I feel that in a sense Revisiting Genesis was almost like a kind of prediction, because living through his dying process, death and post-death is like living through Revisiting Genesis. In terms of my own sense of relative withdrawal, Revisiting Genesis and the death of my father mark a period in my career where I turned my attention to other aspects of my life other than just art in the balance of things.
While some of your work deals with these sort of dark, sad themes, there’s a lot of humour in it too—there are recurring references to custard cream and bourbon biscuits, sharks and the TV series Nurse Jackie, for instance. Can you tell us more about the role of absurdity and humour in your work?
Absurdity is probably the way in which I experience myself and the world most of the time. It’s like a layer through which I view everything. Spiritually and scientifically, we know that what we are seeing as real and solid is not what it is. So the sense of the mythologies that we create, like denoted “linear time” in order to survive as a social species, is absurd really in its limitedness, yet moving in its beauty as we try to make sense of the world.

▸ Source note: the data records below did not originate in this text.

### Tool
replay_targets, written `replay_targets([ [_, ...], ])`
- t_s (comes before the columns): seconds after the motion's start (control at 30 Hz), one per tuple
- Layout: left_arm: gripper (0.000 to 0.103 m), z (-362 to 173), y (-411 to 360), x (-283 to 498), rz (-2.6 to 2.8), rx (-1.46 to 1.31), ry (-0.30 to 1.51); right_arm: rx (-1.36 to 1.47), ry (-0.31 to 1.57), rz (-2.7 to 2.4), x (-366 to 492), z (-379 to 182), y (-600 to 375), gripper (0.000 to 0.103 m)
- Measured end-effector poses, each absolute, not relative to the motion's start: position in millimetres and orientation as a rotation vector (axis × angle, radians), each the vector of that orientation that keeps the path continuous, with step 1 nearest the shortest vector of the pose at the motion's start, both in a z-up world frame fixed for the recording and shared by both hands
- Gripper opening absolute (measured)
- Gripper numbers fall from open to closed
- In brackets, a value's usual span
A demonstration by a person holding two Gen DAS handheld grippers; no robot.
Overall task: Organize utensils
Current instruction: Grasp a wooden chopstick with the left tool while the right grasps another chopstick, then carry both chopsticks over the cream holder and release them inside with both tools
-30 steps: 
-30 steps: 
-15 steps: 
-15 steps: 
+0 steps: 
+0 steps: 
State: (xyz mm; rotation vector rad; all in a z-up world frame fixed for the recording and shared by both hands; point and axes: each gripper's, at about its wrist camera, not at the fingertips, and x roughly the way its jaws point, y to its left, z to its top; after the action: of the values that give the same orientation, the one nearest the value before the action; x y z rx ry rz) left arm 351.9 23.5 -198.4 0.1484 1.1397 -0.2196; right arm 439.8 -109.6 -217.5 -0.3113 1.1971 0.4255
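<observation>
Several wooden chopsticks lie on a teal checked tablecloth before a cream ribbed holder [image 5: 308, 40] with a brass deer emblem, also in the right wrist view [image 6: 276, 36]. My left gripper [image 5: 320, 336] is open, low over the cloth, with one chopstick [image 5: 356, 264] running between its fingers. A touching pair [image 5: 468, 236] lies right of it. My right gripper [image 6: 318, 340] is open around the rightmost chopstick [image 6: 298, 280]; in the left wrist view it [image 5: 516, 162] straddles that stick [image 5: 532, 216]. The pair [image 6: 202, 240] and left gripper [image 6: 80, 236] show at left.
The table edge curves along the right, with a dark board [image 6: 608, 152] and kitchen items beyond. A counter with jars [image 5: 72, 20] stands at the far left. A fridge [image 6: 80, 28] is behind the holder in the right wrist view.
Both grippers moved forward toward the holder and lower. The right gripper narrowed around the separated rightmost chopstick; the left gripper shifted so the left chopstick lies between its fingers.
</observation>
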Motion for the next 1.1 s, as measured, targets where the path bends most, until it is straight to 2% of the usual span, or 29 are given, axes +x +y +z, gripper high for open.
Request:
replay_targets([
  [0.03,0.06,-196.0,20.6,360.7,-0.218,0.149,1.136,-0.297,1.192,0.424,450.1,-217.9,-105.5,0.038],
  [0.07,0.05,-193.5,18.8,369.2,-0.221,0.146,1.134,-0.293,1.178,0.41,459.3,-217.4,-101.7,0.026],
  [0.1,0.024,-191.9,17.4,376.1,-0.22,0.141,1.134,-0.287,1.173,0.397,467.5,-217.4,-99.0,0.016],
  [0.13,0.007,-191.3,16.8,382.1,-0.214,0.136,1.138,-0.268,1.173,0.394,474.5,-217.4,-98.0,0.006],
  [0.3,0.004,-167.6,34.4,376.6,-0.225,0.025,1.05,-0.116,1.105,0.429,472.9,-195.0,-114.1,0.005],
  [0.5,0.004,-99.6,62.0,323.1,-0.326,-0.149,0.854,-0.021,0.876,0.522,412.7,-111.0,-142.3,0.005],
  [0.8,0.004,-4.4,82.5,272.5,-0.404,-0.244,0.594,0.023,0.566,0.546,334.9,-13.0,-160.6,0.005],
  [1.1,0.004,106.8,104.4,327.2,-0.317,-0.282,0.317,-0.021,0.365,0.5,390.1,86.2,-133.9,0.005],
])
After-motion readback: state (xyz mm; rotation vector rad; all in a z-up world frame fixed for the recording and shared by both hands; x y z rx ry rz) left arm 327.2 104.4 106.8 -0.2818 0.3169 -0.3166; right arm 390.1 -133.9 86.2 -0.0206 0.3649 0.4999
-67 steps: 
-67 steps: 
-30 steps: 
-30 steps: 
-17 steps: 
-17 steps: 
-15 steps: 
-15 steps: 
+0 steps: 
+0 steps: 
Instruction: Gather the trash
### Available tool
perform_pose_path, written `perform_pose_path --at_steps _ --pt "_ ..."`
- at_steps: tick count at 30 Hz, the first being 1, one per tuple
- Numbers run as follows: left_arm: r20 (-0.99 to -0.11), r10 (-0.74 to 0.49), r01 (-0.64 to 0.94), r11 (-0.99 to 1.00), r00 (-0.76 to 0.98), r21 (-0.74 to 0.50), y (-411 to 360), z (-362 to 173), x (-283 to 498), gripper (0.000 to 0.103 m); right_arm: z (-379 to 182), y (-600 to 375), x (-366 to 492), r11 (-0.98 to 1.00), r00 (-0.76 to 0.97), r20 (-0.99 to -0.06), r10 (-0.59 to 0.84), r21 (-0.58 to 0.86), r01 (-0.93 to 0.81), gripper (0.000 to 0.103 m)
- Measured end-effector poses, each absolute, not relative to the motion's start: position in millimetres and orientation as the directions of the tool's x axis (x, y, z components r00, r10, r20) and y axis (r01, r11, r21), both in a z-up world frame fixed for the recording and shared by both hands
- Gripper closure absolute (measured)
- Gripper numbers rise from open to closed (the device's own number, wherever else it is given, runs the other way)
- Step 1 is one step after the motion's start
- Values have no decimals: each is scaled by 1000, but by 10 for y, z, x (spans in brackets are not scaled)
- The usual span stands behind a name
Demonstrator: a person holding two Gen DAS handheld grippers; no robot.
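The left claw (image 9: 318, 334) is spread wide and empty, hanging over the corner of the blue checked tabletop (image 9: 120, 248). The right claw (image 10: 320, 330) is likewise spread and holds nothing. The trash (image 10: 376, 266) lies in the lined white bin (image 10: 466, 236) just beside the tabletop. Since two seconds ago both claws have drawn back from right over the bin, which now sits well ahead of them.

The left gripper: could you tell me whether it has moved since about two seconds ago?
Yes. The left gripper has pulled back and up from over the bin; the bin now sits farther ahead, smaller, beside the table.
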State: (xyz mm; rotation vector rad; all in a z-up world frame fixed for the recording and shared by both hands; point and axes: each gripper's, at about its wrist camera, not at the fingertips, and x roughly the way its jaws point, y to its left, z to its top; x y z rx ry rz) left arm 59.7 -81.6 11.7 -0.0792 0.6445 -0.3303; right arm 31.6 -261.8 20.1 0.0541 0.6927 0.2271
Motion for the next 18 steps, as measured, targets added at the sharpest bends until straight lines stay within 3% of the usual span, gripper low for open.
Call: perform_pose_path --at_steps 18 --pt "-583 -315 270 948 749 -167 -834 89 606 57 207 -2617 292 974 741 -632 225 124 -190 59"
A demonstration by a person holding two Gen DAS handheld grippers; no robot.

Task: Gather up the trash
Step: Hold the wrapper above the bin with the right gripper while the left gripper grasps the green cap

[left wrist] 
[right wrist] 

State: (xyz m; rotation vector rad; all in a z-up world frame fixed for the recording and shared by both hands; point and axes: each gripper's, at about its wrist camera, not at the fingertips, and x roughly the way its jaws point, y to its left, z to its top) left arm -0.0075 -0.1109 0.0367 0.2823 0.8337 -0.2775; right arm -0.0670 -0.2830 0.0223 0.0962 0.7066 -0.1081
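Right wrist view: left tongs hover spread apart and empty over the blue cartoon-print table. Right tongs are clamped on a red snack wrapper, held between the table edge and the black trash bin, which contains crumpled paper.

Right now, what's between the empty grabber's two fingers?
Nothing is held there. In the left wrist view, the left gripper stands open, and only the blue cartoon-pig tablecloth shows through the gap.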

“Absurdity is probably the way in which I experience myself and the world most of the time”
In terms of humour, I see humour as a survival strategy for many individuals and cultures. So my interest in it is also political. In diasporic Jewishness for example, it plays a huge role. Also humour has always been a great way for me to by bypass censorship (not always!) and other difficult issues in my work, making it more accessible.
You’ve taught at a number of different institutions; what are the most important things you think art students should leave higher education with?
Actually it has been my education work in community setups that shaped my interest in radical education. I ran workshops for years in prisons and community centres, and with various and diverse communities like lesbian asylum seekers with Artangel in 2010, and around three years ago I did a residential workshop with Anna Colin at Yorkshire Sculpture Park looking at the history of the art curriculum in the UK in the past one hundred years. I was particularly interested in Tom Hudson’s archives, who in the 1950s and sixties, pushed art education in the UK from parochialism into an interdisciplinary, hands-on approach that was experimental and in touch with the outside world, looking at things like computer art. This really made me realize how important art education is in shaping the innovative art that we have here, and how little attention we give it as a major player in how contemporary art continues to develop. A lot of it starts in art schools. Increasingly (as I expressed in episode six of Revisiting Genesis, Charles Keene College, Leicester), we are risking taking the soul out of teaching, losing all of this to neoliberalism, led by upper managerial and corporate agendas.